Considering the multiple genres and musical eras the Sandwitches are playing around with, one might assume that How to Make Ambient Sadcake might sound disjointed and scattered, but this is far from true. Somehow, the ladies have managed to set a foundation of notes from past decades and build on those traditions, at once paying homage and whipping the vintage sounds into a contemporary blend of their own making.
The Sandwitches start off the sock hop with "Back to the Sea," an infectious '60s pop song that serves as an invitation to drop whatever you're doing and join the girls on a trip down memory lane and back again. "Come on, brothers and sisters, we're going back to the sea, come on!" they sing so convincingly. "Tarantula Arms" continues this propulsive spirit with drums and tales of monster transformations, but things don't really get started until "Fire," a super fun sing-along that drips with doo-wop. "You have consumed me, too too much, you are too much," they harmonize over the smacking of hand claps.
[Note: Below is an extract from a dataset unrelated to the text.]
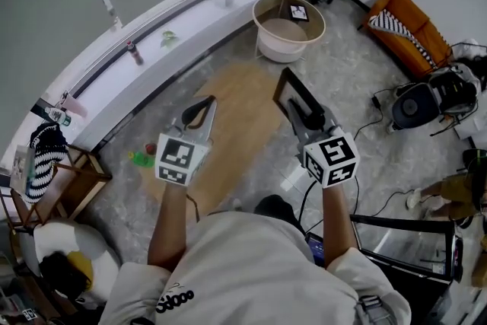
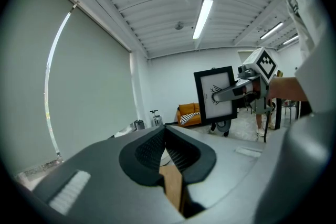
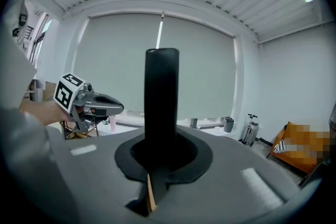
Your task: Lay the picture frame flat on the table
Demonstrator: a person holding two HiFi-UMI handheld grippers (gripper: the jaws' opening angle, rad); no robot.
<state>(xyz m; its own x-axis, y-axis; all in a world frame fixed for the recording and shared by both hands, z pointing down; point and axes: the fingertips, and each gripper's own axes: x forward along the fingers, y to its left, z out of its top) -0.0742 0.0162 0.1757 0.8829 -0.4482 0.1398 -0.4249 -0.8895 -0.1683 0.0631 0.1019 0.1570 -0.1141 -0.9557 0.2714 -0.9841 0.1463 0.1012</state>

The sun comes out for "Relax at the Beach," which features the girls granting permission to do what Californians do best, unwinding with sand and surf. And "Marry Me," a rock song full of electric guitar, tells the story of a moody man named Joe, who can't decide if he would rather ignore his girl or marry her. The Sandwitches really step up their songwriting on this one, conjuring one great image after another (from "he's got smoke in his hands and teeth" to "he kissed me one night after he'd been in a fist fight, shirt in a twist and blood on his lips").
"Kiss Your Feet" also takes on love. But, even with a line like "I'm so happy I could kiss your feet," there's something sinister lurking, revealed a bit when the girls plead with their lovers to "take my life from me." Director Joey Izzo does a brilliant job of picking up on this dark side and creating a memorable music video that depicts a clown-faced murderer luring young girls from their Ouija board to their deaths. Check the horror below:
Despite all of its merits, How to Make Ambient Sadcake has only received a limited amount of attention (gorilla vs. bear heralded it as "the best album of the year that no one seems to be talking about"). This might be distressing news, if it wasn't so obvious that the Sandwitches are just getting started. For now, they're our little secret, a sound we can revel in before it starts infecting the speakers and headphones of everyone else. Enjoy the exclusivity while you can.